Kini gelang kesayanganku sudah di ambil alih. Untungnya yang mengambil orang yang aku suka, jadi ada alasan untuk mengobrol lagi dengannya.

Dengan begini juga, Rashya makin meyakinkan aku kalau dia bukan gadis jutek yang sombong, malah sebaliknya.

Senang rasanya bisa mengobrol langsung berdua dengannya, meskipun aku tak tahu tadi dia membicarakan apa. Semoga dia terus seperti ini ya Gustav.

***

Sore ini cuaca sangat bagus cerah sekali. Langit penuh layang layang saling beradu, benangnya saling bergesekan di atas sana. Terbang kesana kemari sampai salah satu layangan benangnya putus, terombang ambing menuju tanah lalu di rebut banyak anak anak.

Senang rasanya jika bisa kembali ke masa kecil dulu, tak usah membantu bapak mencangkul di ladang seperti sekarang. Aku rasa lebih baik dapat luka di lutut karena jatuh saat mengejar layangan yang putus dari pada dapat luka di hati saat si pacar mengajak putus, eh bukan, maksudku luka karena kapalan di telapak tangan efek mencangkul. Aneh saja sih tanganku selalu kapalan gara gara mencangkul, padahal ini bukan sekali dua kali aku mencangkul, sudah dari SD aku main dengan benda ini.

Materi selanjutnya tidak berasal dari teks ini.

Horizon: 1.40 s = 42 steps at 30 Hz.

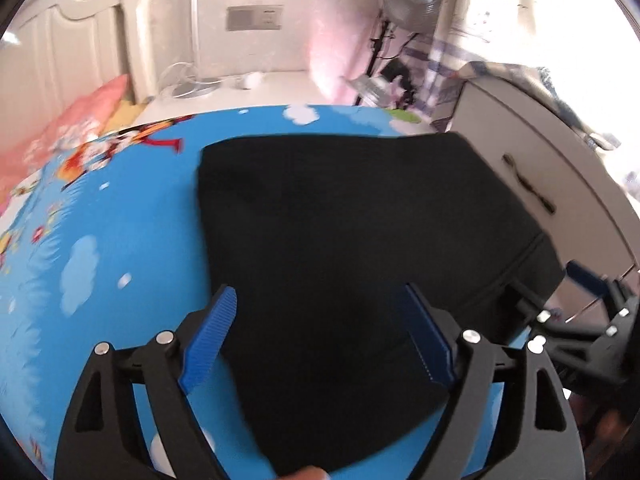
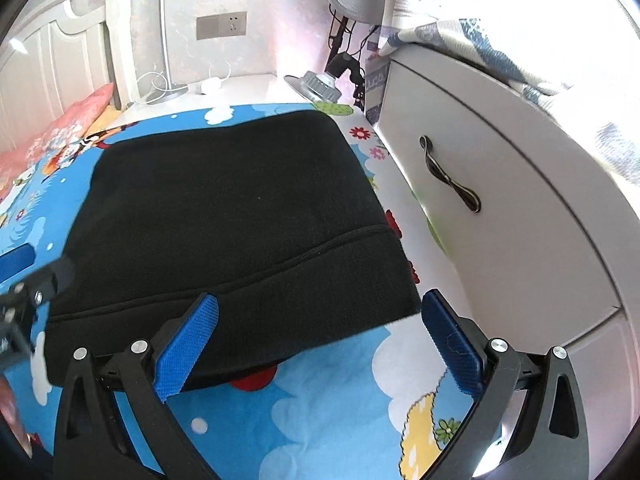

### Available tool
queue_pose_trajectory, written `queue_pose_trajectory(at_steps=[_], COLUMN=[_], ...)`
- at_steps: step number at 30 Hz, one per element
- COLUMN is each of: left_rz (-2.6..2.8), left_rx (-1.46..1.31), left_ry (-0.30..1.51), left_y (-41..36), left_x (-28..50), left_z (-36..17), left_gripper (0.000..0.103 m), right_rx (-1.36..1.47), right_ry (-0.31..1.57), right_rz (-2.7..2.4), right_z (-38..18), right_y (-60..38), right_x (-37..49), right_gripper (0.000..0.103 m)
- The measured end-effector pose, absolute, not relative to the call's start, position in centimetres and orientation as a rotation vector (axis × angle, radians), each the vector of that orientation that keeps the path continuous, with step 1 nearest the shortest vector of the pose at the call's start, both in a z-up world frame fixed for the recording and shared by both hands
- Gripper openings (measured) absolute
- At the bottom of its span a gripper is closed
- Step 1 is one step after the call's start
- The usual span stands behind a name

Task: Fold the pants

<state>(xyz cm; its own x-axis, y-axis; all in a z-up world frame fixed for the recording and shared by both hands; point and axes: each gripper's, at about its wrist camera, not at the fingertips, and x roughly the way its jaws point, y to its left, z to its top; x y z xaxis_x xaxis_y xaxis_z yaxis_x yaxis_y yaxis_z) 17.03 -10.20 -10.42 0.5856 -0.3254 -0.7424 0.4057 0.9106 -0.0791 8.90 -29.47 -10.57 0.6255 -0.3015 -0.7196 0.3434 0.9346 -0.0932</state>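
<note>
The black pants (image 2: 240, 216) are spread on the cartoon bedsheet (image 2: 320, 400) beside the white drawer (image 2: 500, 200). Both left gripper (image 1: 320, 336) and right gripper (image 2: 320, 336) are held wide, empty. Soft, limp cloth is judged; the hemmed edge, seemingly the waistband, should be pinched.

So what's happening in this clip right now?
A person is folding black pants on a bed covered with a cartoon-print sheet, one hand-held gripper in each hand. The pants lie flat as a compact, roughly rectangular bundle beside a white drawer cabinet. The left hand-held gripper and the right hand-held gripper both hover at the near edge with jaws wide open, gripping nothing.
</note>
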Motion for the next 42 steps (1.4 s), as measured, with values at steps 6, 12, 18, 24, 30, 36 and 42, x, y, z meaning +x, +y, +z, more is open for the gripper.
queue_pose_trajectory(at_steps=[6,12,18,24,30,36,42], left_rz=[-0.479,-0.519,-0.478,-0.471,-0.473,-0.473,-0.489], left_rx=[0.094,0.035,0.06,0.069,0.072,0.07,0.071], left_ry=[0.796,0.736,0.708,0.711,0.72,0.722,0.724], left_y=[-9.9,-9.9,-10.0,-10.0,-10.1,-10.2,-10.3], left_x=[13.4,12.1,12.0,11.8,11.9,11.9,11.7], left_z=[-8.1,-5.8,-5.2,-5.3,-5.6,-5.6,-5.7], left_gripper=[0.101,0.101,0.101,0.101,0.101,0.101,0.101], right_rx=[0.094,0.104,0.078,0.106,0.115,0.118,0.119], right_ry=[0.784,0.755,0.746,0.758,0.764,0.764,0.765], right_rz=[-0.367,-0.351,-0.361,-0.344,-0.338,-0.339,-0.339], right_z=[-8.7,-7.7,-7.5,-7.7,-7.9,-7.9,-7.9], right_y=[-29.2,-28.8,-28.4,-28.7,-28.8,-28.9,-28.8], right_x=[7.0,6.4,6.4,6.4,6.4,6.4,6.3], right_gripper=[0.097,0.097,0.097,0.097,0.097,0.097,0.097])
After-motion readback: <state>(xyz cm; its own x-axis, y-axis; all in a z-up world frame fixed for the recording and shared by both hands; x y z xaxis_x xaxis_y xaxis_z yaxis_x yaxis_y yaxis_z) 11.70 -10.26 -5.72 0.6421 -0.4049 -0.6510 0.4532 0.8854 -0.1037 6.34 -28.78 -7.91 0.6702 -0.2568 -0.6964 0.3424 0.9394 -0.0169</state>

Tapi bagaimana pun aku harus ikhlas, ini demi bapak, aku ingin meringankan pekerjaannya. Rasanya seperti diiris iris hatiku saat melihat bapak atau ibu bekerja di ladang, apalagi jika sudah melihat mereka menghela nafas sambil menyeka keringatnya, rasanya ingin menangis.

Aku masih ingat saat panen padi tahun lalu, saat itu aku masih SMP. Aku membantu bapak dan ibu memanen padi, kami tidak bertiga, kami di temani buruh tani yang lain, kebanyakan ibu ibu yang sudah lanjut usia, tapi soal kekuatan fisiknya tidak bisa diragukan.

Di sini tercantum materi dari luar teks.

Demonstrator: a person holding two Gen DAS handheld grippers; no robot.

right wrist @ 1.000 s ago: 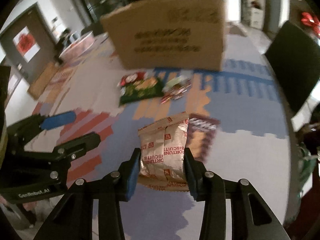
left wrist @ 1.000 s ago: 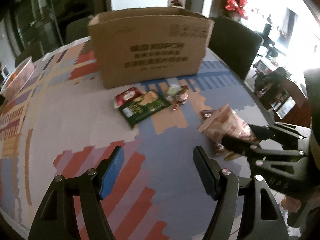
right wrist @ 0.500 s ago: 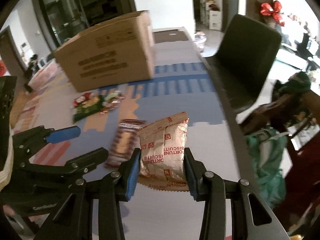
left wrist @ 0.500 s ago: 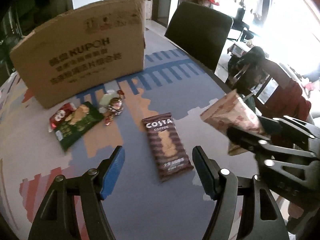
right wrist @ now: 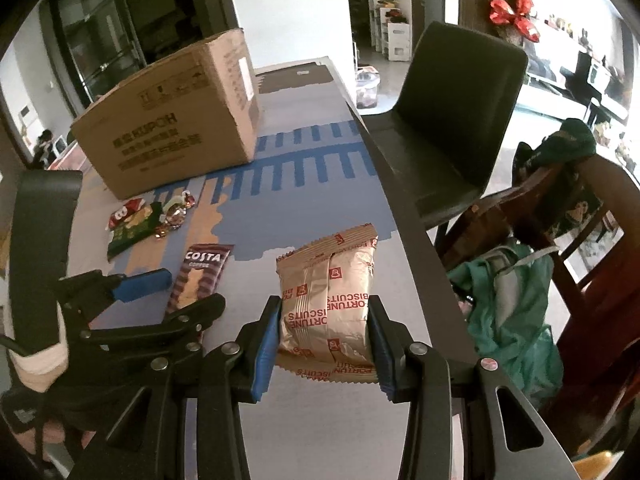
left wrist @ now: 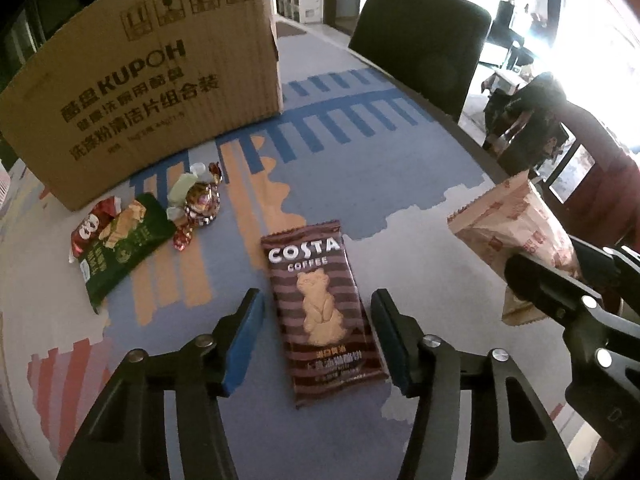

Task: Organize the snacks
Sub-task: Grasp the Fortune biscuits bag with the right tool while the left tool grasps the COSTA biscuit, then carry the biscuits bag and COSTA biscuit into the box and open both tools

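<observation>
A brown Costa Coffee packet (left wrist: 322,312) lies flat on the patterned tablecloth (left wrist: 400,208). My left gripper (left wrist: 318,330) straddles the packet, its jaws closing, with a gap still showing on each side of it. From the right wrist view the same packet (right wrist: 200,276) sits under the left gripper (right wrist: 168,292). My right gripper (right wrist: 324,340) is shut on a tan fortune biscuits bag (right wrist: 326,296), held above the table near its right edge. That bag (left wrist: 516,228) also shows at the right of the left wrist view.
A large cardboard box (left wrist: 140,80) stands at the back of the table. In front of it lie a green snack packet (left wrist: 120,248), a red packet (left wrist: 90,228) and several wrapped candies (left wrist: 200,204). A dark chair (right wrist: 452,120) stands beyond the table's right edge.
The left gripper came forward and down over the Costa packet and its jaws narrowed around it. The right gripper swung right with the biscuits bag still gripped.
</observation>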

Kami bersemangat sekali hari itu, padahal ini masih pagi buta langit pun masih kebiruan. "Ini panen pertama kita harus semangat." Kata ibuku. Kami lalu bekerja dengan penuh semangat. Sesekali kami tertawa karena ada saja bahan tertawaan di saat seperti ini , di tambah ada bapaku yang jago melawak, dengan begini pekerjaan terasa ringan.

Sampai di tengah hari, tenagaku mulai berkurang. Gerakanku tak secekatan pagi tadi, begitu pun yang lain, termasuk bapak dan ibu. Matahari membakar tubuh kita, hanya topi khas petani sebagai pelindungnya. Aku duduk di tumpukan jerami mengistirahatkan sebentar tubuhku yang lesu.

Dari kejauhan bapak dan ibu tampak lelah, menyeka keringat di wajahnya. Sesekali mereka meluruskan badannya dan melemaskan tangan yang pegal. Sakit hatiku melihatnya, mataku mulai berair, dan entah apa yang merasuki aku waktu itu.

Aku berdiri di atas tumpukan jerami yang menggunung itu, lalu aku berteriak.